*** The data ***

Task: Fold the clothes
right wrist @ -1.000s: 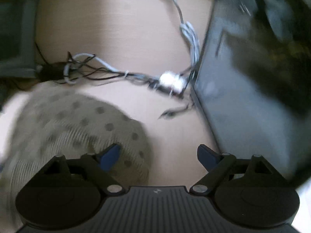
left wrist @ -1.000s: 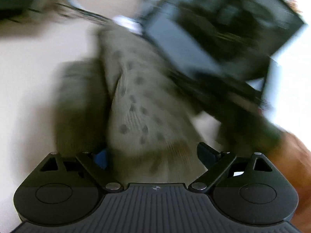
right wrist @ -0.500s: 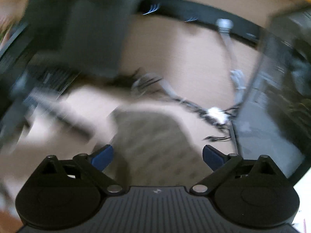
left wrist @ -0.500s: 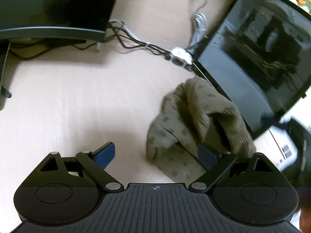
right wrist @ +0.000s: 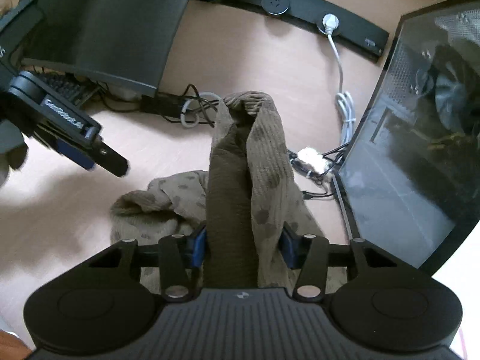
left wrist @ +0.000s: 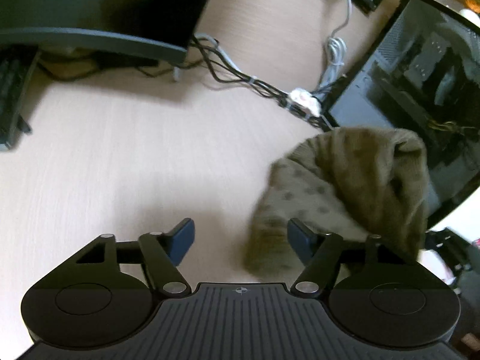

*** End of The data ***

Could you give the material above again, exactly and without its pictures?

Answer space
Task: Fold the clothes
right wrist @ -1.000s: 
left wrist @ -1.000s: 
right wrist @ -0.500s: 
left wrist @ -0.500s: 
right wrist @ +0.000s: 
left wrist @ +0.000s: 

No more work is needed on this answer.